Medically Reviewed by Dr. Pierrette Mimi Poinsett, MD
Updated
Learn about the causes and treatments of newborn body hair.

It can be a little startling if your newborn comes out with a thin layer of hair all over their tiny body.

This hair is called lanugo and is common in newborns โ€” especially if they’re born prematurely. But don’t worry, it won’t last forever.

In this article, our medical team will discuss what lanugo is, what causes it, and whether it can grow back later in life.


What Is Lanugo?

Lanugo is fine, unpigmented hair that begins to grow on babies from the fourth or fifth month of pregnancy (1).
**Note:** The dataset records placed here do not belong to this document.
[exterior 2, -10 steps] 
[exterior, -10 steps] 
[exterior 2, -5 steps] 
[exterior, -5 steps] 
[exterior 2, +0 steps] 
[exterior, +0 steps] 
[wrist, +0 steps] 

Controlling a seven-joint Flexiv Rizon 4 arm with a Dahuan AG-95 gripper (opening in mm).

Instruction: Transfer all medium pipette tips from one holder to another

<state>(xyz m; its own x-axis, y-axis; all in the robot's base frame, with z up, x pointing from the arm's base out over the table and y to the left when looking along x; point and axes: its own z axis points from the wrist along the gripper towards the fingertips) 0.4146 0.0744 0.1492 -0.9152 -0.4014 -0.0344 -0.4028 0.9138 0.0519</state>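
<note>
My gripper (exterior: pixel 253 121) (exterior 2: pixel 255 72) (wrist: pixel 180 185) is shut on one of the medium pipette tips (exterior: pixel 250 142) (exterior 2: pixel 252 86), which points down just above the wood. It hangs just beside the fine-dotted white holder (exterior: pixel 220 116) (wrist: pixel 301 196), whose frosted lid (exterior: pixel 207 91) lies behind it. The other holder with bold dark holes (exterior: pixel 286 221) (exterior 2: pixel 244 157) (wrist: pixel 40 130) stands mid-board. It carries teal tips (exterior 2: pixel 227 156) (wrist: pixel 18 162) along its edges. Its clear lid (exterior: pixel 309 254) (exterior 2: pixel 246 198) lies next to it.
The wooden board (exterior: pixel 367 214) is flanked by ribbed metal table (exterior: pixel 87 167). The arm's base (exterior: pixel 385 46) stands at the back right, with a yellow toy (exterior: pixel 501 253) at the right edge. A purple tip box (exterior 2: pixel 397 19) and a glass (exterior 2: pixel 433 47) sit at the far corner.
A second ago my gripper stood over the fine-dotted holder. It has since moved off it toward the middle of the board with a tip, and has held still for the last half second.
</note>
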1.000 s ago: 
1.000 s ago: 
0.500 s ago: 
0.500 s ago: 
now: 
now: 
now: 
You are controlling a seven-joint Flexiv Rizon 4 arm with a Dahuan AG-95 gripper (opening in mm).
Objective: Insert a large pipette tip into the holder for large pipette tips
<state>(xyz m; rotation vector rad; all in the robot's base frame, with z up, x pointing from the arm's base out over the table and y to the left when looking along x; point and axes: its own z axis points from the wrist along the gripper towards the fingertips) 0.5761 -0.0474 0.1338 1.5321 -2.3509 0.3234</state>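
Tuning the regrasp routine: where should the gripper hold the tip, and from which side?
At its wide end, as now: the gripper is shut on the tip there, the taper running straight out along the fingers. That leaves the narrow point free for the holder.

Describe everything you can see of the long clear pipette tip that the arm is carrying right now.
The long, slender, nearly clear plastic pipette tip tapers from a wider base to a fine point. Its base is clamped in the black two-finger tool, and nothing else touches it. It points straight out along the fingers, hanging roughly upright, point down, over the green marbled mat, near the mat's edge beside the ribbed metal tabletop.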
It’s the first hair that grows from the follicles. This body hair grows everywhere on your newborn, except for the palms, lips, and soles of the feet.

Premature babies tend to have more lanugo when they’re born. Although some full-term babies still have some left by the time they’re born, most shed this hair inside the womb before the eighth month.

Lanugo begins to grow on the scalp, where it spreads down the face, around the eyebrows, nose, and forehead. It then continues down your baby’s body until it reaches their feet.

When it begins to shed inside the uterus, the hair incorporates into the amniotic fluid.

You know that first dark green squirt of meconium poop our lovely newborn greets us with? Yeah, we have lanugo to thank for that. It dissolves in the amniotic fluid, which the baby then swallows and later disposes of in their diaper.

When your baby sheds the lanugo, two types of hair replace it: vellus (fine hair) and terminal (thick hair). Terminal hair is what we have on our scalp, arms, and legs.

What’s the Purpose of Lanugo?

Lanugo serves a great purpose inside the uterus. It helps the cheese-like substance, called vernix, to adhere to your baby’s skin by acting as a physical anchor.

This, in turn, helps the vernix fulfill its purpose of protecting your baby’s skin from the amniotic fluid.

Lanugo also helps to increase your baby’s growth rate around mid-gestation. Amazing, isn’t it? But then, toward the end, it decreases the growth rate (2).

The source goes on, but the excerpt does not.